-- Instructions to follow --
Give the data again exactly as it appears, excluding any pictures.

-- Information shown --
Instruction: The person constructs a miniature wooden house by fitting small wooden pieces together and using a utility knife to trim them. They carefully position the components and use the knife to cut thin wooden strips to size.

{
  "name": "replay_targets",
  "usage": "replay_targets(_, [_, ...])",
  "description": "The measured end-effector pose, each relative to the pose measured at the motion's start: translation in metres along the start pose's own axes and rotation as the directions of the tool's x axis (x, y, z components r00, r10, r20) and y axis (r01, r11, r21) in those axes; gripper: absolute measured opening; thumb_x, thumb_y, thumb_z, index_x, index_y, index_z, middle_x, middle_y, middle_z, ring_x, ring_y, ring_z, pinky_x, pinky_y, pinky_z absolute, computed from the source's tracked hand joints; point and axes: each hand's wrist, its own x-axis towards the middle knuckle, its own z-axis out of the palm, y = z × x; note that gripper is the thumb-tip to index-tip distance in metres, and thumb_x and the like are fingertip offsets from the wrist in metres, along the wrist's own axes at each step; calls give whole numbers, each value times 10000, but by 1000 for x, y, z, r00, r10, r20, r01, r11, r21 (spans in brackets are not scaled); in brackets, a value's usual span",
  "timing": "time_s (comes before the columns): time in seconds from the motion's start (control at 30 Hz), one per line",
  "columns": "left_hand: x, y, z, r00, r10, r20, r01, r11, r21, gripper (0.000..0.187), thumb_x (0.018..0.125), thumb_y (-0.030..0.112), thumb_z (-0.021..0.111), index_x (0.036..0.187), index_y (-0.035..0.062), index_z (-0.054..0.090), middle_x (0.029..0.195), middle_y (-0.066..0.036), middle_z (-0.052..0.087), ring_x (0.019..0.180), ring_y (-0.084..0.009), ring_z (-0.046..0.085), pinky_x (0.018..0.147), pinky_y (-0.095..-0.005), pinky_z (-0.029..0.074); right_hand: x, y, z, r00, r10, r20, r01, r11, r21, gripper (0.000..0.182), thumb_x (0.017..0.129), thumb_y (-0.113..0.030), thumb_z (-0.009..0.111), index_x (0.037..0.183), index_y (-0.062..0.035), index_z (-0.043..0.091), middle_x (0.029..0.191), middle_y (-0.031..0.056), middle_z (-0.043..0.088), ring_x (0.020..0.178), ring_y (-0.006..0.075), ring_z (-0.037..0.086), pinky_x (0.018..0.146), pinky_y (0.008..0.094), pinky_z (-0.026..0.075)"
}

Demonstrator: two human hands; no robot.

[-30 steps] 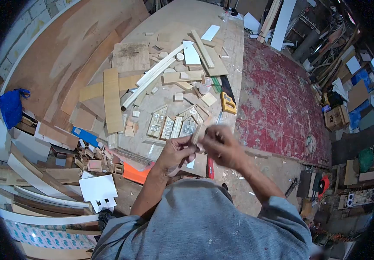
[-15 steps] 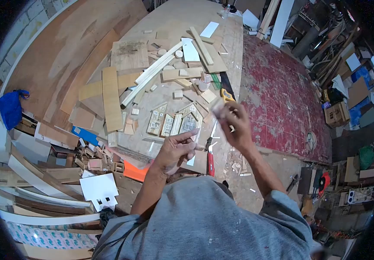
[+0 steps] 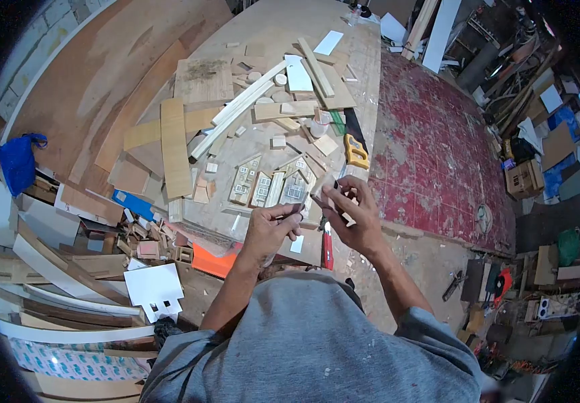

-- Task answer --
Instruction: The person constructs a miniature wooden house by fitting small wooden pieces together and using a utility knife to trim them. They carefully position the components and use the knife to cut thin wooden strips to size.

{
  "name": "replay_targets",
  "usage": "replay_targets(_, [_, ...])",
  "description": "The measured end-effector pose, each relative to the pose measured at the motion's start: translation in metres along the start pose's own axes and rotation as the directions of the tool's x axis (x, y, z components r00, r10, r20) and y axis (r01, r11, r21) in those axes; gripper: absolute measured opening; thumb_x, thumb_y, thumb_z, index_x, index_y, index_z, middle_x, middle_y, middle_z, ring_x, ring_y, ring_z, pinky_x, pinky_y, pinky_z absolute, computed from the source's tracked hand joints; point and axes: each hand's wrist, its own x-axis towards the middle knuckle, its own z-axis out of the palm, y = z × x; note that gripper is the thumb-tip to index-tip distance in metres, and thumb_x and the like are fingertip offsets from the wrist in metres, along the wrist's own axes at each step; calls give whole numbers, each value times 10000, but by 1000 for x, y, z, r00, r10, r20, r01, r11, r21 (spans in brackets are not scaled); in brackets, a value's usual span",
  "timing": "time_s (comes before the columns): time in seconds from the motion's start (control at 30 Hz), one per line",
  "columns": "left_hand: x, y, z, r00, r10, r20, r01, r11, r21, gripper (0.000..0.187), thumb_x (0.018..0.125), thumb_y (-0.030..0.112), thumb_z (-0.021..0.111), index_x (0.036..0.187), index_y (-0.035..0.062), index_z (-0.054..0.090), middle_x (0.029..0.195), middle_y (-0.066..0.036), middle_z (-0.052..0.087), ring_x (0.019..0.180), ring_y (-0.084..0.009), ring_z (-0.046..0.085), pinky_x (0.018..0.147), pinky_y (-0.095..-0.005), pinky_z (-0.029..0.074); right_hand: x, y, z, r00, r10, r20, r01, r11, r21, gripper (0.000..0.182), thumb_x (0.017..0.129), thumb_y (-0.113..0.030), thumb_z (-0.009..0.111), index_x (0.037..0.183), index_y (-0.062..0.035), index_z (-0.043..0.091), middle_x (0.029..0.191), middle_y (-0.031..0.056), middle_z (-0.043..0.088), ring_x (0.020..0.178), ring_y (-0.006..0.075), ring_z (-0.037..0.086), pinky_x (0.018..0.146), pinky_y (0.008..0.094), pinky_z (-0.026..0.075)"
}

Demonstrator: two human hands; no robot.

[-30 steps] 
[-15 steps] 
[+0 steps] 

The output requires no additions.